> _Requirement_
Reproduce the entries below, please. Keep every character the same.

────────────────────────────────────────

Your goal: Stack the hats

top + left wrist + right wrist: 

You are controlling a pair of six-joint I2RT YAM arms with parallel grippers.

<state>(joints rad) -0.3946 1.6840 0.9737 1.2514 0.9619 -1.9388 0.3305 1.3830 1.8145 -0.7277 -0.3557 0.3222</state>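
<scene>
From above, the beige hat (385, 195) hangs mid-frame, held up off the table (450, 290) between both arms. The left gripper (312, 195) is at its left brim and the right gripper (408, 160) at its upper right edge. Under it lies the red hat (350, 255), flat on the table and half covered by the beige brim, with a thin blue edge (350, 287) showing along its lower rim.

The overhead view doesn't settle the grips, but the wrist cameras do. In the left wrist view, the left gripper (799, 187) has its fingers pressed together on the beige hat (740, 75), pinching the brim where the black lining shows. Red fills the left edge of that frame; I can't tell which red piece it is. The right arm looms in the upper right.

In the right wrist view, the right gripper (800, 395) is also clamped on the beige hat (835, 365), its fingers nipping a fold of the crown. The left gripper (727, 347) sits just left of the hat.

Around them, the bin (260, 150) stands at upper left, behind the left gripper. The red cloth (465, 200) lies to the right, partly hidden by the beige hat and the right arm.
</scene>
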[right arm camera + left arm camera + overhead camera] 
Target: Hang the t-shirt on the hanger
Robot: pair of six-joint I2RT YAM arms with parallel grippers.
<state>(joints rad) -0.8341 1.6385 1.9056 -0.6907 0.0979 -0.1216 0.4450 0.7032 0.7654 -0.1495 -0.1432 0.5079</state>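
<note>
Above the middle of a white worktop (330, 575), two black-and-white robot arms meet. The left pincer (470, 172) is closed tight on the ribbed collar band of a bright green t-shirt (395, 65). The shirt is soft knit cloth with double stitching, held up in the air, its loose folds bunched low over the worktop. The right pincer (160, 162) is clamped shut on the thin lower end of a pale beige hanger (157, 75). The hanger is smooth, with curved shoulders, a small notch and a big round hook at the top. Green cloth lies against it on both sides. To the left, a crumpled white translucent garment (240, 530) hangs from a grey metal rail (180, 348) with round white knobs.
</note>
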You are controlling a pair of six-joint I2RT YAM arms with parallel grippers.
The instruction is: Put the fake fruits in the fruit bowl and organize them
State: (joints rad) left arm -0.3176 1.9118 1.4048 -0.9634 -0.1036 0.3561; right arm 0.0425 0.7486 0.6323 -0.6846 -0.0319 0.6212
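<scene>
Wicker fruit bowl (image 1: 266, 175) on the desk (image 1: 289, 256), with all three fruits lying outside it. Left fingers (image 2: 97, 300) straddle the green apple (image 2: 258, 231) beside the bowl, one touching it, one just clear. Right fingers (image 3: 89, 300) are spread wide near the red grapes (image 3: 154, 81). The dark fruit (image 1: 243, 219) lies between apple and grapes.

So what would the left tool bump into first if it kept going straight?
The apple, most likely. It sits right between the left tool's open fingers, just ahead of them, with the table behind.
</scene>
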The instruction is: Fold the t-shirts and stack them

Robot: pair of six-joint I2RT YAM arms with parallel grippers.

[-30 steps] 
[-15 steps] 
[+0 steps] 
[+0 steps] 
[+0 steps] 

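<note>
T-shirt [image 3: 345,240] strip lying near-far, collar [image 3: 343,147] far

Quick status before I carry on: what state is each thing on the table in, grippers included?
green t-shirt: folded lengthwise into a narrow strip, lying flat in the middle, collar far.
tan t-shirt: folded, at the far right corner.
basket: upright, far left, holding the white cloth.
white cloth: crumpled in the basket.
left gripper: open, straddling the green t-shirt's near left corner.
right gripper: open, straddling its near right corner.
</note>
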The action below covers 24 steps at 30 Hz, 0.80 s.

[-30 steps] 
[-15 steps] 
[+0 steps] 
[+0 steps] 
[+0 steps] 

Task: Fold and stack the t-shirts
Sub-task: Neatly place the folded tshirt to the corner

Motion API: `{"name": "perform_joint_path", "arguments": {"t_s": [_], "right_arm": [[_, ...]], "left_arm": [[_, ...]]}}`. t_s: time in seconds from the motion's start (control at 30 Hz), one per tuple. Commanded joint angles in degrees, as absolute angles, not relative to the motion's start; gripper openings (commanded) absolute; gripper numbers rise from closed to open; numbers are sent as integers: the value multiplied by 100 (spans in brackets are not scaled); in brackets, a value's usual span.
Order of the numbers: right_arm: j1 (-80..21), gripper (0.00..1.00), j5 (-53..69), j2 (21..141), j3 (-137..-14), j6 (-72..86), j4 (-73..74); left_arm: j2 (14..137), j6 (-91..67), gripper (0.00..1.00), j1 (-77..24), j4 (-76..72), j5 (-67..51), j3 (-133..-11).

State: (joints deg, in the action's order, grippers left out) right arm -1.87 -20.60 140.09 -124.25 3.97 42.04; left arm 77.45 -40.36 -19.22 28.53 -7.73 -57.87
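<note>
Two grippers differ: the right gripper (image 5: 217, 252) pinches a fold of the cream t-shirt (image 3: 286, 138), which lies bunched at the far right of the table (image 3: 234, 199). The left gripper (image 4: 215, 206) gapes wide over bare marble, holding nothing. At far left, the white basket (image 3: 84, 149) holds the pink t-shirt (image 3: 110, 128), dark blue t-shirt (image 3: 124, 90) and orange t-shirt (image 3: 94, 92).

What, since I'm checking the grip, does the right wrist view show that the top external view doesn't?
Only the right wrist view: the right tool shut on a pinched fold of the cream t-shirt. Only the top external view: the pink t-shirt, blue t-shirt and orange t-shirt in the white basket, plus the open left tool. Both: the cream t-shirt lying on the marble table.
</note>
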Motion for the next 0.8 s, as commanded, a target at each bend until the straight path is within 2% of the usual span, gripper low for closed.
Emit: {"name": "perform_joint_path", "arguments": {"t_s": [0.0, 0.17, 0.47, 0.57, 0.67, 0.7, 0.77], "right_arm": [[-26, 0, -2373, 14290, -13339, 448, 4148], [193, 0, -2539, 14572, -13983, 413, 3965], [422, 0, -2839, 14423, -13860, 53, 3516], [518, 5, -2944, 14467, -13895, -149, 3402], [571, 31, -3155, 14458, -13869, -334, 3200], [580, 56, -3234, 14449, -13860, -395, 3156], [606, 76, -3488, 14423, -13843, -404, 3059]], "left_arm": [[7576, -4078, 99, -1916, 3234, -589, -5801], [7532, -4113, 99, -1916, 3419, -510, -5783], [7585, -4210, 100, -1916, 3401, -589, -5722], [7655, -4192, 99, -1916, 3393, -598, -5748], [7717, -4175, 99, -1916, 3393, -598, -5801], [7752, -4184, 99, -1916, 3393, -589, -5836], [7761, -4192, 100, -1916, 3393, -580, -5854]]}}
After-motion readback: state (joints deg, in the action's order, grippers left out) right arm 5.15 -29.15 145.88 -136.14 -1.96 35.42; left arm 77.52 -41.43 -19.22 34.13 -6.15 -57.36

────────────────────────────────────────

> _Task response_
Your goal: Stack the hats

top + left wrist + right wrist: 

You are controlling a pair of six-joint I2RT YAM arms with parallel grippers.

<state>(joints rad) -0.3946 1.6840 0.9737 1.2514 0.9619 -1.9388 0.3305 1.3830 1.8145 -0.7277 -0.3557 0.3222</state>
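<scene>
From above, the beige hat (385, 195) hangs mid-frame, held up off the table (450, 290) between both arms. The left gripper (312, 195) is at its left brim and the right gripper (408, 160) at its upper right edge. Under it lies the red hat (350, 255), flat on the table and half covered by the beige brim, with a thin blue edge (350, 287) showing along its lower rim.

The overhead view doesn't settle the grips, but the wrist cameras do. In the left wrist view, the left gripper (799, 187) has its fingers pressed together on the beige hat (740, 75), pinching the brim where the black lining shows. Red fills the left edge of that frame; I can't tell which red piece it is. The right arm looms in the upper right.

In the right wrist view, the right gripper (800, 395) is also clamped on the beige hat (835, 365), its fingers nipping a fold of the crown. The left gripper (727, 347) sits just left of the hat.

Around them, the bin (260, 150) stands at upper left, behind the left gripper. The red cloth (465, 200) lies to the right, partly hidden by the beige hat and the right arm.
</scene>
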[right arm camera + left arm camera + overhead camera] 
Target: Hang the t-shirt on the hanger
Robot: pair of six-joint I2RT YAM arms with parallel grippers.
<state>(joints rad) -0.8341 1.6385 1.9056 -0.6907 0.0979 -0.1216 0.4450 0.7032 0.7654 -0.1495 -0.1432 0.5079</state>
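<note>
Above the middle of a white worktop (330, 575), two black-and-white robot arms meet. The left pincer (470, 172) is closed tight on the ribbed collar band of a bright green t-shirt (395, 65). The shirt is soft knit cloth with double stitching, held up in the air, its loose folds bunched low over the worktop. The right pincer (160, 162) is clamped shut on the thin lower end of a pale beige hanger (157, 75). The hanger is smooth, with curved shoulders, a small notch and a big round hook at the top. Green cloth lies against it on both sides. To the left, a crumpled white translucent garment (240, 530) hangs from a grey metal rail (180, 348) with round white knobs.
</note>
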You are controlling a pair of six-joint I2RT YAM arms with parallel grippers.
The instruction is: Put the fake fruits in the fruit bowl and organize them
State: (joints rad) left arm -0.3176 1.9118 1.4048 -0.9634 -0.1036 0.3561; right arm 0.0425 0.7486 0.6323 -0.6846 -0.0319 0.6212
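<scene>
Wicker fruit bowl (image 1: 266, 175) on the desk (image 1: 289, 256), with all three fruits lying outside it. Left fingers (image 2: 97, 300) straddle the green apple (image 2: 258, 231) beside the bowl, one touching it, one just clear. Right fingers (image 3: 89, 300) are spread wide near the red grapes (image 3: 154, 81). The dark fruit (image 1: 243, 219) lies between apple and grapes.

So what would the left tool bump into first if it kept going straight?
The apple, most likely. It sits right between the left tool's open fingers, just ahead of them, with the table behind.
</scene>
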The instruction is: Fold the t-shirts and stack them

Robot: pair of six-joint I2RT YAM arms with parallel grippers.

[-30 steps] 
[-15 steps] 
[+0 steps] 
[+0 steps] 
[+0 steps] 

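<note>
T-shirt [image 3: 345,240] strip lying near-far, collar [image 3: 343,147] far

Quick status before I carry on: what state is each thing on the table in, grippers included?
green t-shirt: folded lengthwise into a narrow strip, lying flat in the middle, collar far.
tan t-shirt: folded, at the far right corner.
basket: upright, far left, holding the white cloth.
white cloth: crumpled in the basket.
left gripper: open, straddling the green t-shirt's near left corner.
right gripper: open, straddling its near right corner.
</note>
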The action below covers 24 steps at 30 Hz, 0.80 s.

[-30 steps] 
[-15 steps] 
[+0 steps] 
[+0 steps] 
[+0 steps] 

Task: Fold and stack the t-shirts
Sub-task: Neatly place the folded tshirt to the corner

Motion API: `{"name": "perform_joint_path", "arguments": {"t_s": [_], "right_arm": [[_, ...]], "left_arm": [[_, ...]]}}`. t_s: time in seconds from the motion's start (control at 30 Hz), one per tuple. Commanded joint angles in degrees, as absolute angles, not relative to the motion's start; gripper openings (commanded) absolute; gripper numbers rise from closed to open; numbers are sent as integers: the value multiplied by 100 (spans in brackets are not scaled); in brackets, a value's usual span.
Order of the numbers: right_arm: j1 (-80..21), gripper (0.00..1.00), j5 (-53..69), j2 (21..141), j3 (-137..-14), j6 (-72..86), j4 (-73..74); left_arm: j2 (14..137), j6 (-91..67), gripper (0.00..1.00), j1 (-77..24), j4 (-76..72), j5 (-67..51), j3 (-133..-11).

State: (joints deg, in the action's order, grippers left out) right arm -1.87 -20.60 140.09 -124.25 3.97 42.04; left arm 77.45 -40.36 -19.22 28.53 -7.73 -57.87
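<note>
Two grippers differ: the right gripper (image 5: 217, 252) pinches a fold of the cream t-shirt (image 3: 286, 138), which lies bunched at the far right of the table (image 3: 234, 199). The left gripper (image 4: 215, 206) gapes wide over bare marble, holding nothing. At far left, the white basket (image 3: 84, 149) holds the pink t-shirt (image 3: 110, 128), dark blue t-shirt (image 3: 124, 90) and orange t-shirt (image 3: 94, 92).

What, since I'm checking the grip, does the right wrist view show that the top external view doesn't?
Only the right wrist view: the right tool shut on a pinched fold of the cream t-shirt. Only the top external view: the pink t-shirt, blue t-shirt and orange t-shirt in the white basket, plus the open left tool. Both: the cream t-shirt lying on the marble table.
</note>
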Motion for the next 0.8 s, as commanded, a target at each bend until the straight path is within 2% of the usual span, gripper low for closed.
Emit: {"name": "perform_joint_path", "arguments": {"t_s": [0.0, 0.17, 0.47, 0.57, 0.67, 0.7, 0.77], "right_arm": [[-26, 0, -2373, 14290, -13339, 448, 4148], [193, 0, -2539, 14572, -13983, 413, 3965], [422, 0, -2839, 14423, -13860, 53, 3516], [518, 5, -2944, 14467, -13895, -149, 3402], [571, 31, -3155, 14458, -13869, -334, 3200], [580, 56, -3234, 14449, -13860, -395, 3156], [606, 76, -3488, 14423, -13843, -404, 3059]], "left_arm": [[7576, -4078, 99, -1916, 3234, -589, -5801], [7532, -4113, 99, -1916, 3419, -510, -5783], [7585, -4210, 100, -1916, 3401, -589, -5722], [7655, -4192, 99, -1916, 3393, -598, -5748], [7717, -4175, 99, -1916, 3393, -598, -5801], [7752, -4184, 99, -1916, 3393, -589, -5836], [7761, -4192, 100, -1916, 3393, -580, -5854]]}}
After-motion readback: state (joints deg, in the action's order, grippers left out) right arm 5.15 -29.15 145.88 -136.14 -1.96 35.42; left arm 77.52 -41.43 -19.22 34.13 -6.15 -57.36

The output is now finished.